When we fail to listen and understand, we tend to act first then have to take the time to pick up the pieces afterwards. For example, would you trust a doctor that prescribed before taking time to diagnose the problem? No, the expectation would be that the doctor listen and communication with the patient (assuming that is possible) first.

In this habit Covey identifies four stages of listening:

  1. Mimicking – This the classic pattern of feeding back.  In my estimation, this form of listening confuses hearing with understanding.
  2. Rephrase the content – In this stage of listening the listener paraphrases what is heard.  This is typically what is referred to as active listening.  It helps develop a bridge between the listener and the speaker.
  3. Reflect feeling – The stage of listening focuses on reflecting the feelings behind the communication.  The focus on feeling makes the listener put himself in speaker’s shoes.  This stage reflects a change in the listener’s frame of reference.
  4. Empathic listening – This stage is the most powerful form of listening in which the listener plays back both the content though rephrasing, but also the feelings.  The focus is understanding the whole communication package (content and feeling) which allows the listener to build powerful rapport.

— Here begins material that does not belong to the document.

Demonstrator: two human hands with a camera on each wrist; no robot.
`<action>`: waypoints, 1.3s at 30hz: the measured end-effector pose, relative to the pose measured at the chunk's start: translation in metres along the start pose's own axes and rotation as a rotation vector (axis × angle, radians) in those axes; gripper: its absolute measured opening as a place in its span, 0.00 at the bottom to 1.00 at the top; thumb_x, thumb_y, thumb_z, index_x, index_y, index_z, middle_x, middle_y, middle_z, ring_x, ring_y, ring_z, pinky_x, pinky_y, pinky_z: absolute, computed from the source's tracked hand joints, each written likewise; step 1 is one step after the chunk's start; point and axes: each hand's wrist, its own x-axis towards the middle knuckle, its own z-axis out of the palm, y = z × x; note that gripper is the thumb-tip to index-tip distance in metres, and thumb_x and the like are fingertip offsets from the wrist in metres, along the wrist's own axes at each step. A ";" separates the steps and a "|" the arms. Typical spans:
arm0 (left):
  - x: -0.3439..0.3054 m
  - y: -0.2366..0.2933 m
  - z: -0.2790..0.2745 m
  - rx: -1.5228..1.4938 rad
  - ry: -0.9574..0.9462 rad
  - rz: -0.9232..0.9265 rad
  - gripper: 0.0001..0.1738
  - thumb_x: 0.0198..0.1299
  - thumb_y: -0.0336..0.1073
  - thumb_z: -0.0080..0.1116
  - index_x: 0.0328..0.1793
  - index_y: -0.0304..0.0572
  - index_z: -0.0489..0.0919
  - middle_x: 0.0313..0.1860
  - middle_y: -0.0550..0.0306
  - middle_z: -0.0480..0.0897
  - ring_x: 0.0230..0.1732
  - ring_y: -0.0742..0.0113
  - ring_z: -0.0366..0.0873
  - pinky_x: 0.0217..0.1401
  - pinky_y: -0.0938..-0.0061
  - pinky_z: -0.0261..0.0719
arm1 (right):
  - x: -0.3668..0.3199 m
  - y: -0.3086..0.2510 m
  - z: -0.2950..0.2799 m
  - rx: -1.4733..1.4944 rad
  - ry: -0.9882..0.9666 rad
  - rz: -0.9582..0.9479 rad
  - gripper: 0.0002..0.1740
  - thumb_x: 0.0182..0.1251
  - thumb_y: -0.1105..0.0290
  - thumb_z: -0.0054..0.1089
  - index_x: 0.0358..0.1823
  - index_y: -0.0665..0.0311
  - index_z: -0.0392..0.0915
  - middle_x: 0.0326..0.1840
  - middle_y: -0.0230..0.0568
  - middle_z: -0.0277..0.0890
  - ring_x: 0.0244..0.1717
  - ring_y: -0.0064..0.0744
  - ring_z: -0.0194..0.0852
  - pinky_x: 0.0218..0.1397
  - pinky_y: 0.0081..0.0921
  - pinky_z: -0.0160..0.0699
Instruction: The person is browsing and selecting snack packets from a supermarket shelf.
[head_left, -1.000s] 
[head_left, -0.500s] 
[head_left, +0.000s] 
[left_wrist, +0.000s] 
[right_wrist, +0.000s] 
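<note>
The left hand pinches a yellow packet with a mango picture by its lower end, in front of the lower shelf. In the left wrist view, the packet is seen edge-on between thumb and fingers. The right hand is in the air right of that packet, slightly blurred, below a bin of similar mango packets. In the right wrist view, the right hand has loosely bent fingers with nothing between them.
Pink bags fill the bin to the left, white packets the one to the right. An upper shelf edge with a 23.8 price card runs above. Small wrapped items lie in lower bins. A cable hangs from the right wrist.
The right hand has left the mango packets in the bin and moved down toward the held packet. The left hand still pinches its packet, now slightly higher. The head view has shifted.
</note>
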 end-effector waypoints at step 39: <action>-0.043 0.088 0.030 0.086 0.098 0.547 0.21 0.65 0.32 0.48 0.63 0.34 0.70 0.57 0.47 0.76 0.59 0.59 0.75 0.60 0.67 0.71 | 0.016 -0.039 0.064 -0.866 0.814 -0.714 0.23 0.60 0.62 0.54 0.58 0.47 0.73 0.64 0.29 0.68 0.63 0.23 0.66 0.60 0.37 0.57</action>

Empathic listening requires listening as if you were behind the eyes of the speaker. In many cases when we are not practicing empathic listening, it is because we are listening to be understood. In other words, we are listening just enough that we can craft a response. How many meetings or teleconferences have you participated in and been guilty of listening with the intent to reply rather than with to really hear the other participants’ points of view?

Anyone that works in a corporate environment spends a huge amount of time in meetings, presentations and teleconferences. Huge quantities of words and slides are shared with the assumption that communication is occurring. Even if you are not spending the majority of your time in meetings, you still rely on communication.  Developing the ability to listen empathically forces you to listen from the speaker’s frame of reference, resulting in a deeper understanding.